How to access the date_histogram key field in the child aggregation in elasticsearch?

Question

I want to apply some filters on the bucket response generated by the date_histogram, that filter is dependent on the key of the date_histogram output buckets.

Suppose I have following data in

{
   "entryTime":"",
   "soldTime:""
}

the elastic query is something like this

{
  "aggs": {
    "date": {
      "date_histogram": {
        "field": "entryTime",
        "interval": "month",
        "keyed": true
      },
      "aggs": {
        "filter_try": {
          "filter": {
            "bool": {
              "must": [
                {
                  "range": {
                    "entryTime": {
                      "lte": 1588840533000
                    }
                  }
                },
                {
                  "bool": {
                    "should": [
                      {
                        "bool": {
                          "must": [
                            {
                              "exists": {
                                "field": "soldTime"
                              }
                            },
                            {
                              "range": {
                                "soldTime": {
                                  "gt": 1588840533000
                                }
                              }
                            }
                          ]
                        }
                      },
                      {
                        "bool": {
                          "must_not": [
                            {
                              "exists": {
                                "field": "soldTime"
                              }
                            }
                          ]
                        }
                      }
                    ]
                  }
                }
              ]
            }
          }
        }
      }
    }
  }
}

so here in that bool query, I want to use the date generated for the specific bucket by date_histogram aggregation in both the range clauses instead of the hardcoded epoch time.

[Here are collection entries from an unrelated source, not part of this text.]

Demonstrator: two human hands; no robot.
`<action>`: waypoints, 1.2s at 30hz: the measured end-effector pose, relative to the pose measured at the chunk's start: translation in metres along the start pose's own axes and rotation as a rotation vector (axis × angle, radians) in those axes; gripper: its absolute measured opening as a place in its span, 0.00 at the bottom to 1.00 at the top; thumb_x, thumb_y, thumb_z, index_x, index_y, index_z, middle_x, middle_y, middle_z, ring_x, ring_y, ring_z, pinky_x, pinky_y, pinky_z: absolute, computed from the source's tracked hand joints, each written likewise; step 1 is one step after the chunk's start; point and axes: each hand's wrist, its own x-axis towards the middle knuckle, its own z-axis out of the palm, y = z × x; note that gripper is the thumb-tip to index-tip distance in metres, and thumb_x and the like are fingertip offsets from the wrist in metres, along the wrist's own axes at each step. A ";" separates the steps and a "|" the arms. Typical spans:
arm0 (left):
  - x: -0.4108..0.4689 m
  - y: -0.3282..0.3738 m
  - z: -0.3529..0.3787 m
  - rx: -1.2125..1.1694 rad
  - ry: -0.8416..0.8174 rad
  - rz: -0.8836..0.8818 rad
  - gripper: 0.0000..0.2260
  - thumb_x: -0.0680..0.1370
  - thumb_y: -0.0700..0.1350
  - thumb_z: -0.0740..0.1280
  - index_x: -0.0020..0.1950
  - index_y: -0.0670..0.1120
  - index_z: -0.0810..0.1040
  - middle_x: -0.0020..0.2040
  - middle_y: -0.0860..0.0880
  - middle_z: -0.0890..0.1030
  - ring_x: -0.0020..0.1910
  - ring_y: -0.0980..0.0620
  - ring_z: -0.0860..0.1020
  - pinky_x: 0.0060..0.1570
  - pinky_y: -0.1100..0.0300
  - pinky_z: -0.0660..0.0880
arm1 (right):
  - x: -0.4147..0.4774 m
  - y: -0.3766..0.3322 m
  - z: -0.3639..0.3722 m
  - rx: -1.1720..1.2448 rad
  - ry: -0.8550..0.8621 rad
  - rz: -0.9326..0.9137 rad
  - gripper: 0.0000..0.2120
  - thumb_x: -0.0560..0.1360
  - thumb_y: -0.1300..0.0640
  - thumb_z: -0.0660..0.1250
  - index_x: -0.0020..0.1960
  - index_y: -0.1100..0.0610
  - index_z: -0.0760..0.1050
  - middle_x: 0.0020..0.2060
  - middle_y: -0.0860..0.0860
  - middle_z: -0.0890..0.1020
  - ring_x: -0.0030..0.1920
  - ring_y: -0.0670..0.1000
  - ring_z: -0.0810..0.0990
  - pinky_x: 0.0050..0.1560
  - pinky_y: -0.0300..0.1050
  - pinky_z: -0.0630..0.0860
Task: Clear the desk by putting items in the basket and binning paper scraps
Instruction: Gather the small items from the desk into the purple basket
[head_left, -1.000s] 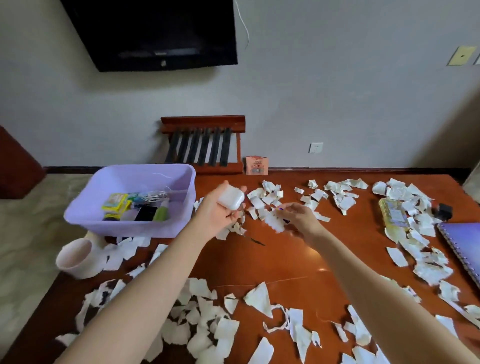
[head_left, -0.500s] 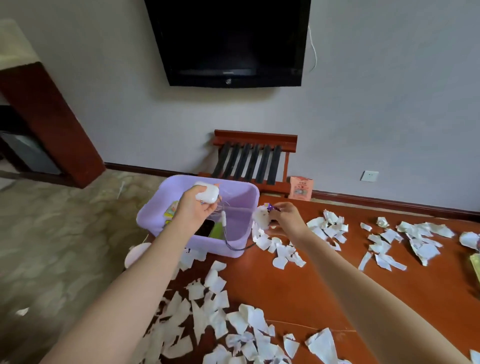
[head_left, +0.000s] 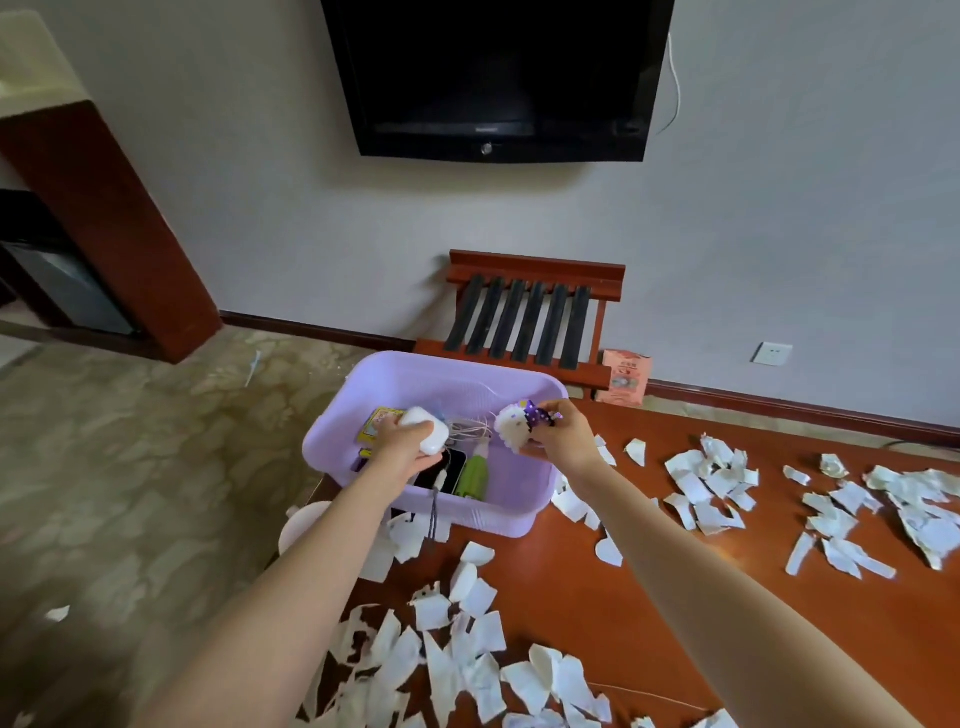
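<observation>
On the reddish wooden desk (head_left: 649, 597), at its far left corner, sits a lilac plastic basket (head_left: 514, 506) (phone (head_left: 448, 473), green tube (head_left: 475, 475) and tangled cable (head_left: 470, 428) inside), with torn white paper scraps (head_left: 467, 670) strewn around. Over it, the left hand (head_left: 402, 444) grips a smooth, rounded white case (head_left: 428, 428); the right hand (head_left: 560, 431) pinches a small white charm (head_left: 511, 430) with a purple bow, its details too blurred to read.

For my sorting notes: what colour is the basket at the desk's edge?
The basket is plain light purple (lilac), with no pattern that shows. The head view, the only one, shows it clearly.
</observation>
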 end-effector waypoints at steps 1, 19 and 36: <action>0.003 0.002 0.001 -0.020 0.008 0.009 0.20 0.78 0.33 0.61 0.70 0.39 0.63 0.69 0.37 0.66 0.56 0.41 0.71 0.50 0.50 0.74 | 0.004 0.001 0.002 -0.032 0.009 -0.004 0.12 0.76 0.71 0.61 0.58 0.63 0.69 0.58 0.62 0.76 0.51 0.60 0.79 0.40 0.46 0.81; 0.060 0.008 -0.003 0.337 -0.058 0.189 0.16 0.77 0.34 0.63 0.62 0.47 0.69 0.59 0.46 0.66 0.56 0.44 0.70 0.39 0.59 0.76 | 0.035 0.008 0.019 -0.367 0.094 -0.070 0.10 0.76 0.70 0.56 0.49 0.57 0.69 0.47 0.59 0.79 0.49 0.62 0.80 0.49 0.58 0.80; 0.061 -0.021 -0.004 1.373 -0.300 0.016 0.20 0.78 0.40 0.65 0.70 0.41 0.69 0.66 0.40 0.73 0.62 0.43 0.74 0.60 0.54 0.74 | 0.035 0.014 0.031 -0.699 -0.106 -0.106 0.17 0.76 0.71 0.53 0.63 0.63 0.67 0.53 0.63 0.79 0.43 0.55 0.71 0.41 0.44 0.67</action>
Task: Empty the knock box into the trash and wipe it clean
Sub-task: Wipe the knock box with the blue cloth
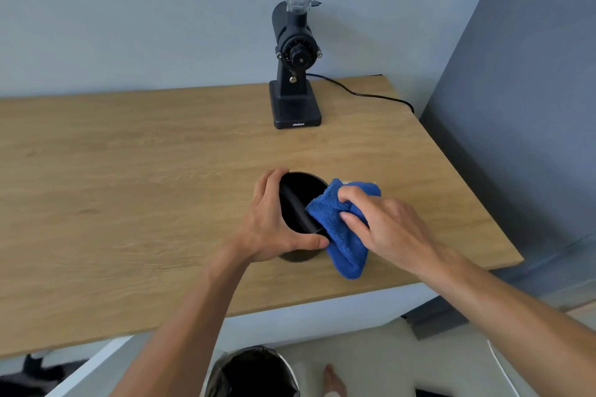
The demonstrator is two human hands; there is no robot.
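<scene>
Knock box (298,193) gripped by left hand (274,222), right hand (385,224) pressing cloth (338,229) inside

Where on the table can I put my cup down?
The table is bare all along the left of the left hand, and between the knock box and the coffee grinder. It's crowded around the blue cloth and right hand.

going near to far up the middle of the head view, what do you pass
trash bin on the floor → near edge of the wooden counter → knock box, left hand round it, right hand pressing a blue cloth at its rim → coffee grinder by the wall
</scene>
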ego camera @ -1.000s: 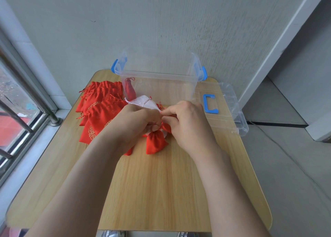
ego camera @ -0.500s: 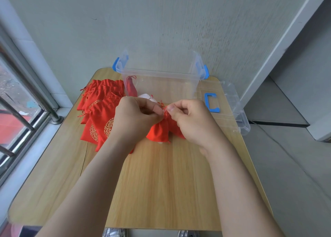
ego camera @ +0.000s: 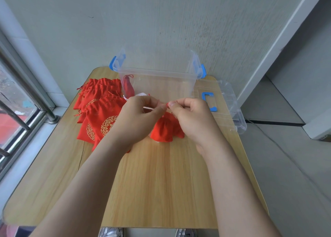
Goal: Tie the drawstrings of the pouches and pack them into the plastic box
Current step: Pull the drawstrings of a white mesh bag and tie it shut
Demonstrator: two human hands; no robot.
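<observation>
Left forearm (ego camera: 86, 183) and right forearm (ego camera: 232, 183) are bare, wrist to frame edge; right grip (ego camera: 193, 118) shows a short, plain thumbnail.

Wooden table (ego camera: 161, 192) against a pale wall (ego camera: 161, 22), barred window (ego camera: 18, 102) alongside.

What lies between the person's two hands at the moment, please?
In the head view, a small red pouch sits between the left hand and the right hand; both hands pinch its drawstring just above it.
</observation>
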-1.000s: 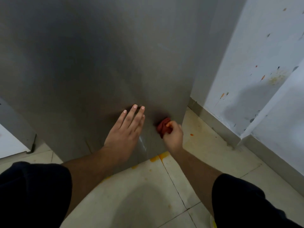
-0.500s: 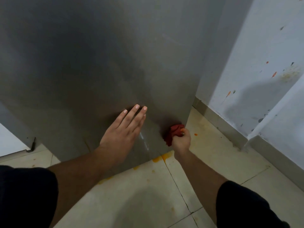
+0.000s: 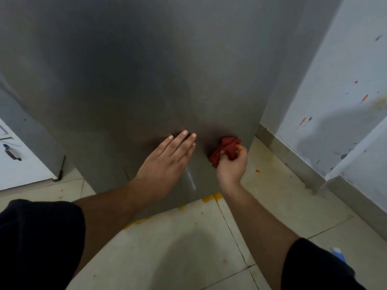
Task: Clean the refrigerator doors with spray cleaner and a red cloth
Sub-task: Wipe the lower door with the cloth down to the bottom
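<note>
Far left: white cabinet [image 3: 27,170] with a dark handle [image 3: 11,152]. Grey brushed-metal refrigerator door [image 3: 146,70] fills the centre, dull, with a pale streak low down near the bottom edge. Left hand [image 3: 165,164] lies flat on the door's lower part, fingers straight and together, holding nothing. Just right of it, the red cloth [image 3: 225,149], crumpled into a wad and pressed against the door near its lower right corner. Right hand [image 3: 232,166] grips the cloth, fingers curled round it. Orange stains [image 3: 210,198] on the tiled floor [image 3: 167,248] at the door's foot. Right: pale wall [image 3: 335,91], speckled with orange and dark spots.
</note>
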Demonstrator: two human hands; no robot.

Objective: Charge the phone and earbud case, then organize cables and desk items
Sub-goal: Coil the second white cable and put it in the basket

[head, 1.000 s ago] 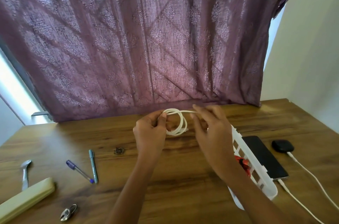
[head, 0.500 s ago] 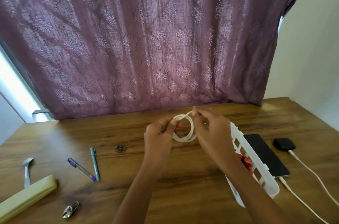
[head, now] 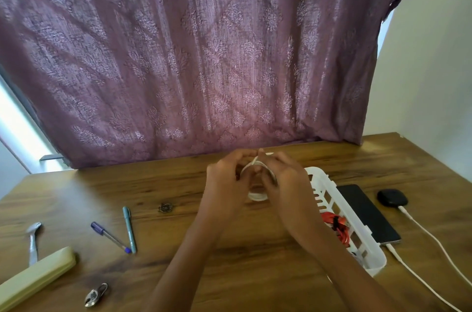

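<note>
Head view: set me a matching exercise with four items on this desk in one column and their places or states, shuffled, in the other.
Things:
1. phone
2. white cable coil
3. red cable
4. padlock

Places or states:
a. inside the white basket
b. gripped by the left hand and right hand
c. plugged in, lying right of the basket
d. lying at the front left of the desk

Pairs: 1-c, 2-b, 3-a, 4-d

Purple curtain (head: 204,56) behind a wooden desk (head: 102,184)
The curtain has shiny patterns and hangs down to the desk's back edge. A pale wall (head: 434,68) is on its right, a bright window (head: 15,112) on its left.
</note>
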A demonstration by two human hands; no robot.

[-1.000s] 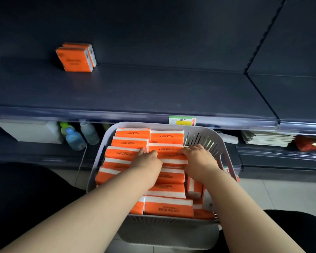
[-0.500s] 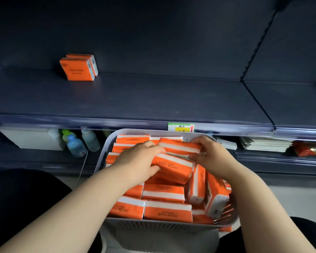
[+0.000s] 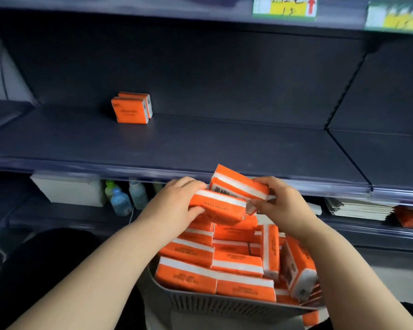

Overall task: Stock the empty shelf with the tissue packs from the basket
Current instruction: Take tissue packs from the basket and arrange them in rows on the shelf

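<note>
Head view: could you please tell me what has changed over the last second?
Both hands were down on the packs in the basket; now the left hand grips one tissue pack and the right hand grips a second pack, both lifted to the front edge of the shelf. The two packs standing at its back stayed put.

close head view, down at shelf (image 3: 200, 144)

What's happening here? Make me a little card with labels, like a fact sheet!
left hand: grips front tissue pack
right hand: grips rear tissue pack
held packs: lifted above the basket
basket contents: many orange packs, some on end
shelf: two standing packs, back left
</note>
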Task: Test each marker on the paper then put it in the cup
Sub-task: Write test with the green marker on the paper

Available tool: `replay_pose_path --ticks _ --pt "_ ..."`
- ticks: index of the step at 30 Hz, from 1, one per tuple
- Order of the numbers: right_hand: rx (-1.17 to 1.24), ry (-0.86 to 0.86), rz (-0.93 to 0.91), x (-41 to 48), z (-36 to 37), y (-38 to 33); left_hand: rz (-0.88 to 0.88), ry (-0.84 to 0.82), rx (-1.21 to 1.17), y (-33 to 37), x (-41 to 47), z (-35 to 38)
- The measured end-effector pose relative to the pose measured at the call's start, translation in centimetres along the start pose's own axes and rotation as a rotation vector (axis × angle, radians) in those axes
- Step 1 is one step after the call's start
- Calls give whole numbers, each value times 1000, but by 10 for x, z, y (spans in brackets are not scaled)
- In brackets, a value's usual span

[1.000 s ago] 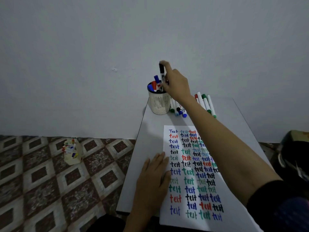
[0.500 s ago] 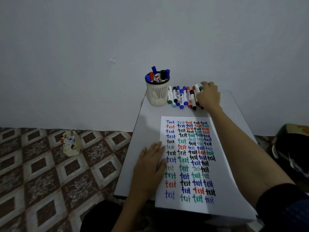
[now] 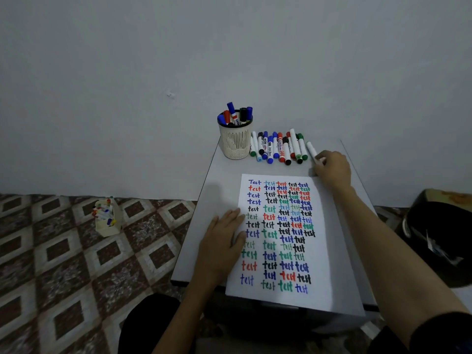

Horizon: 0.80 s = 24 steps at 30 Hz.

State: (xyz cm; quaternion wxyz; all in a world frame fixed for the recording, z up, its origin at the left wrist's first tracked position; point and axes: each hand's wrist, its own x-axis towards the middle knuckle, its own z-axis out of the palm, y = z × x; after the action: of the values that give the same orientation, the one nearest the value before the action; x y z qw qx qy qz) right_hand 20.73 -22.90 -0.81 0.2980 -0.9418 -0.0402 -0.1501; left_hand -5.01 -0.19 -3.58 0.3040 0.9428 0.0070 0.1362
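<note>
White-barrelled marker point(image 3: 311, 148) is gripped at its near end by the right hand point(image 3: 332, 170), fingers curled round it, at 1 o'clock off the paper point(image 3: 323, 251). Its cap colour is hidden. The paper's 9 o'clock edge is pressed flat by the left hand point(image 3: 221, 247), fingers straight. Mesh cup point(image 3: 235, 145), loaded with stored markers point(image 3: 233, 114), is stood at 11 o'clock. Marker row point(image 3: 278, 149) is laid at 12, just beside the cup, on the grey table point(image 3: 219, 190).

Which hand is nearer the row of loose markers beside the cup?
Right. The right hand grips a white marker at the right end of the row of loose markers; the left hand lies flat on the white paper sheet, well away.
</note>
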Motion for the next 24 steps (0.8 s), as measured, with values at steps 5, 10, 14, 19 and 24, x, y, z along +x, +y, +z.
replay_pose_path --ticks 5,10,14,19,24 --pt "456 334 131 -20 -24 -3 3 14 6 3 -1 -1" --pt "1165 390 276 -48 -63 -14 -20 21 15 4 -1 -1" --pt "1377 255 232 -91 -87 -24 -30 27 29 4 -3 1" --pt "1455 -26 218 -140 -90 -35 -43 4 87 5 0 4" --pt "1314 -218 269 -164 -79 -43 -68 3 120 7 2 7"
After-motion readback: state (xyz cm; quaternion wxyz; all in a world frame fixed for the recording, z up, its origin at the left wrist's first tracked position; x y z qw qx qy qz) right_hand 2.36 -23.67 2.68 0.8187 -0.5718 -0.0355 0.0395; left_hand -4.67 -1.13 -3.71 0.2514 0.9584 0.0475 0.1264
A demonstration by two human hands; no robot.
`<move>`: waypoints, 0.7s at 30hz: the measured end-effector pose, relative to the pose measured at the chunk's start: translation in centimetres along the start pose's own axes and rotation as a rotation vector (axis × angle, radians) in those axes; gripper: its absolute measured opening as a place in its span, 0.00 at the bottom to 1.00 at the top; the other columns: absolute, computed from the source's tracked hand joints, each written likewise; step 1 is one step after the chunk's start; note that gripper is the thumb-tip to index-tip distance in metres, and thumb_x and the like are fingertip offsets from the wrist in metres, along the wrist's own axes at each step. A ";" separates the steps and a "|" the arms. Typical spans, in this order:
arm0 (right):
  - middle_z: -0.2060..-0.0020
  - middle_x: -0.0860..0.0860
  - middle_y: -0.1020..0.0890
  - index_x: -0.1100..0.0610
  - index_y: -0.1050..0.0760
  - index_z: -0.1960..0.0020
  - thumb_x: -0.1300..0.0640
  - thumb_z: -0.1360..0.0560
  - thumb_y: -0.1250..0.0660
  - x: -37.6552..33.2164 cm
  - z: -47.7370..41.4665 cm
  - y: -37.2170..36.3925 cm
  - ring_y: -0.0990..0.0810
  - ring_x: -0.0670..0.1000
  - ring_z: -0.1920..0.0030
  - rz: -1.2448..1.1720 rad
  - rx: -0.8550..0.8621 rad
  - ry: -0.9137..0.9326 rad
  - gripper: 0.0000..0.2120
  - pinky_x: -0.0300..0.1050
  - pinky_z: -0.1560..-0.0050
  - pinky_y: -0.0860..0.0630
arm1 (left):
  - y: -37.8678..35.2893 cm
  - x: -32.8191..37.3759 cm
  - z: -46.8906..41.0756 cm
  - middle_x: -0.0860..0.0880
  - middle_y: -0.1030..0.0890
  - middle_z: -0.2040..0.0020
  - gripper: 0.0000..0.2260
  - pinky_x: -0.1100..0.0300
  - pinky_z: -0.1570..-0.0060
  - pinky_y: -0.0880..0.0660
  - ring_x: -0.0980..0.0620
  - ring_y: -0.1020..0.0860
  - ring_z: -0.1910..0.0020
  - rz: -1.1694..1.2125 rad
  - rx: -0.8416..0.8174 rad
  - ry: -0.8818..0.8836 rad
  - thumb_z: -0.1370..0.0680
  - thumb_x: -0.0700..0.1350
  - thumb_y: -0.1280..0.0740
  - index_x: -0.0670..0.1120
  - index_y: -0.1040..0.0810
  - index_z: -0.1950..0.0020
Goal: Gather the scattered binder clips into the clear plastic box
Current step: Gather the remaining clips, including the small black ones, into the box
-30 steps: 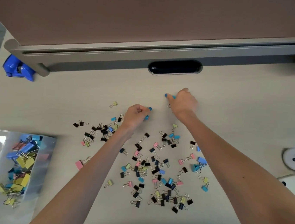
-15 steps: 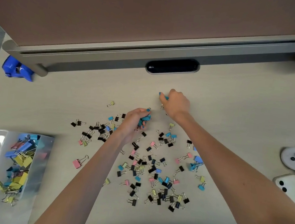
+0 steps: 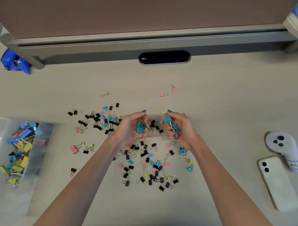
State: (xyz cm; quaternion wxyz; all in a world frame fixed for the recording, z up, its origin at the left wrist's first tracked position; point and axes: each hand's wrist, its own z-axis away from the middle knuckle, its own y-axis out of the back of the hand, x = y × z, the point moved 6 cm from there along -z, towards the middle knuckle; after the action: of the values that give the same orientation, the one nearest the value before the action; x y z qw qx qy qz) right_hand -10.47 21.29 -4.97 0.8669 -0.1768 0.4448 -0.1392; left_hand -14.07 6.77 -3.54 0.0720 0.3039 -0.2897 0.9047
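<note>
Both hands [image 3: 133, 127] [image 3: 179, 128] grip teal binder clips [image 3: 140, 127].

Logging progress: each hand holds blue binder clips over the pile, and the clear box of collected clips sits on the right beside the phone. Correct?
Not quite. The head view shows the clear box at the desk's left edge, far from the phone on the right. The rest holds: left hand and right hand each hold blue binder clips over the pile.

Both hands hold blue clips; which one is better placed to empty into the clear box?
Left: the left hand sits nearer the clear box, off to that side; the right hand would likely reach across it.
</note>
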 end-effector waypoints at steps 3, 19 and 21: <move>0.72 0.52 0.32 0.61 0.29 0.61 0.51 0.23 0.43 0.3 1.4 0.7 0.42 0.49 0.74 0.032 -0.028 -0.044 0.15 0.38 0.77 0.46 | -0.9 -1.9 0.5 0.48 0.29 0.65 0.14 0.64 0.69 0.31 0.53 0.30 0.68 -0.085 0.029 -0.008 0.22 0.49 0.39 0.45 0.33 0.66; 0.68 0.51 0.28 0.59 0.26 0.61 0.55 0.24 0.32 1.3 6.9 6.4 0.33 0.45 0.77 0.184 0.096 -0.245 0.10 0.34 0.81 0.41 | -5.1 -8.5 2.2 0.42 0.25 0.66 0.08 0.62 0.72 0.27 0.48 0.26 0.68 -0.573 0.354 -0.155 0.18 0.36 0.43 0.40 0.26 0.42; 0.67 0.52 0.26 0.57 0.23 0.62 0.54 0.25 0.31 1.2 7.1 7.4 0.32 0.46 0.75 0.309 0.146 -0.231 0.09 0.34 0.80 0.40 | -5.4 -9.1 1.6 0.43 0.23 0.62 0.06 0.55 0.69 0.24 0.49 0.26 0.70 -0.674 0.372 -0.199 0.19 0.40 0.40 0.45 0.25 0.45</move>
State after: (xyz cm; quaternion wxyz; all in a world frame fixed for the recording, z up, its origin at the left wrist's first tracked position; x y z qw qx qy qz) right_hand -3.34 28.80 -5.19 0.9337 -0.0578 0.3531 -0.0153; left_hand -4.31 10.73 -5.29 0.2803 0.4760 -0.0104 0.8335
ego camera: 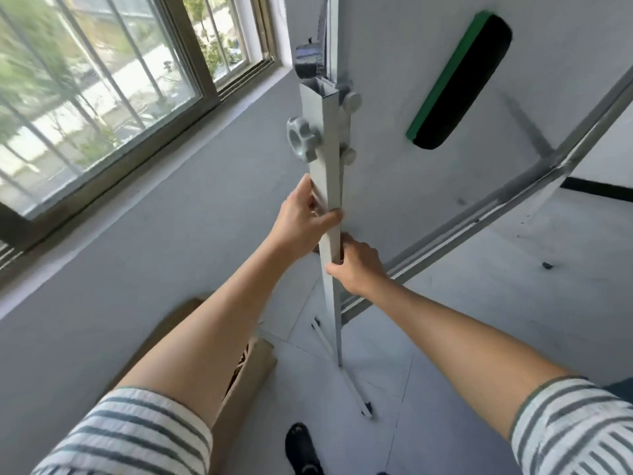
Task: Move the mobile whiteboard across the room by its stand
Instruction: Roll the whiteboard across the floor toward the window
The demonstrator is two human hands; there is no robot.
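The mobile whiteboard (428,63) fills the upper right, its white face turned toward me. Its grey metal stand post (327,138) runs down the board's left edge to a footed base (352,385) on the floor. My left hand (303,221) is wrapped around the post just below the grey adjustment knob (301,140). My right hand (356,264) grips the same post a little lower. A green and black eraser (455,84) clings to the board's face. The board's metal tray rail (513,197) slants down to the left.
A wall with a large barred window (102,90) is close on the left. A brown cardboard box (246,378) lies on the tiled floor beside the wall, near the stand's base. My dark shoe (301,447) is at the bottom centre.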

Even if we can access using script then also it's fine.

for further clarification, this is the boolean query and in the query want to replace this "DATE" with the date_histogram bucket key.

# (entryTime < DATE) 
# AND 
# (
#    (soldTime != null AND soldTime > DATE) 
#          OR 
#      (soldTime == NULL)
#  )

Consider below 10 Document I have:

"hits" : [
      {
        "_index" : "vi_test",
        "_type" : "_doc",
        "_id" : "1",
        "_score" : 1.0,
        "_source" : {
          "deaerId" : "4",
          "entryTime" : "1577869200000",
          "soldTime" : "1578646800000"
        }
      },
      {
        "_index" : "vi_test",
        "_type" : "_doc",
        "_id" : "2",
        "_score" : 1.0,
        "_source" : {
          "deaerId" : "4",
          "entryTime" : "1578214800000"
        }
      },
      {
        "_index" : "vi_test",
        "_type" : "_doc",
        "_id" : "3",
        "_score" : 1.0,
        "_source" : {
          "deaerId" : "4",
          "entryTime" : "1578560400000",
          "soldTime" : "1579942800000"
        }
      },
      {
        "_index" : "vi_test",
        "_type" : "_doc",
        "_id" : "4",
        "_score" : 1.0,
        "_source" : {
          "deaerId" : "4",
          "entryTime" : "1579683600000",
          "soldTime" : "1581325200000"
        }
      },
      {
        "_index" : "vi_test",
        "_type" : "_doc",
        "_id" : "5",
        "_score" : 1.0,
        "_source" : {
          "deaerId" : "4",
          "entryTime" : "1580893200000"
        }
      },
      {
        "_index" : "vi_test",
        "_type" : "_doc",
        "_id" : "6",
        "_score" : 1.0,
        "_source" : {
          "deaerId" : "4",
          "entryTime" : "1582189200000",
          "soldTime" : "1582362000000"
        }
      },
      {
        "_index" : "vi_test",
        "_type" : "_doc",
        "_id" : "7",
        "_score" : 1.0,
        "_source" : {
          "deaerId" : "4",
          "entryTime" : "1582621200000",
          "soldTime" : "1584349200000"
        }
      },
      {
        "_index" : "vi_test",
        "_type" : "_doc",
        "_id" : "8",
        "_score" : 1.0,
        "_source" : {
          "deaerId" : "4",
          "entryTime" : "1583053200000",
          "soldTime" : "1583830800000"
        }
      },
      {
        "_index" : "vi_test",
        "_type" : "_doc",
        "_id" : "9",
        "_score" : 1.0,
        "_source" : {
          "deaerId" : "4",
          "entryTime" : "1584262800000"
        }
      },
      {
        "_index" : "vi_test",
        "_type" : "_doc",
        "_id" : "10",
        "_score" : 1.0,
        "_source" : {
          "deaerId" : "4",
          "entryTime" : "1585472400000"
        }
      }
    ]

Now the end of January 2020 in epoch is -> 1580515199000

So if I apply on the above-mentioned bool query,

Will get the output as the

"hits" : [
      {
        "_index" : "vi_test",
        "_type" : "_doc",
        "_id" : "4",
        "_score" : 3.0,
        "_source" : {
          "deaerId" : "4",
          "entryTime" : "1579683600000",
          "soldTime" : "1581325200000"
        }
      },
      {
        "_index" : "vi_test",
        "_type" : "_doc",
        "_id" : "2",
        "_score" : 1.0,
        "_source" : {
          "deaerId" : "4",
          "entryTime" : "1578214800000"
        }
      }
    ]

As document with ID 4 satisfy (soldTime != null AND soldTime > DATE) and document with ID 2 satisfy (soldTime == null) condition from OR part.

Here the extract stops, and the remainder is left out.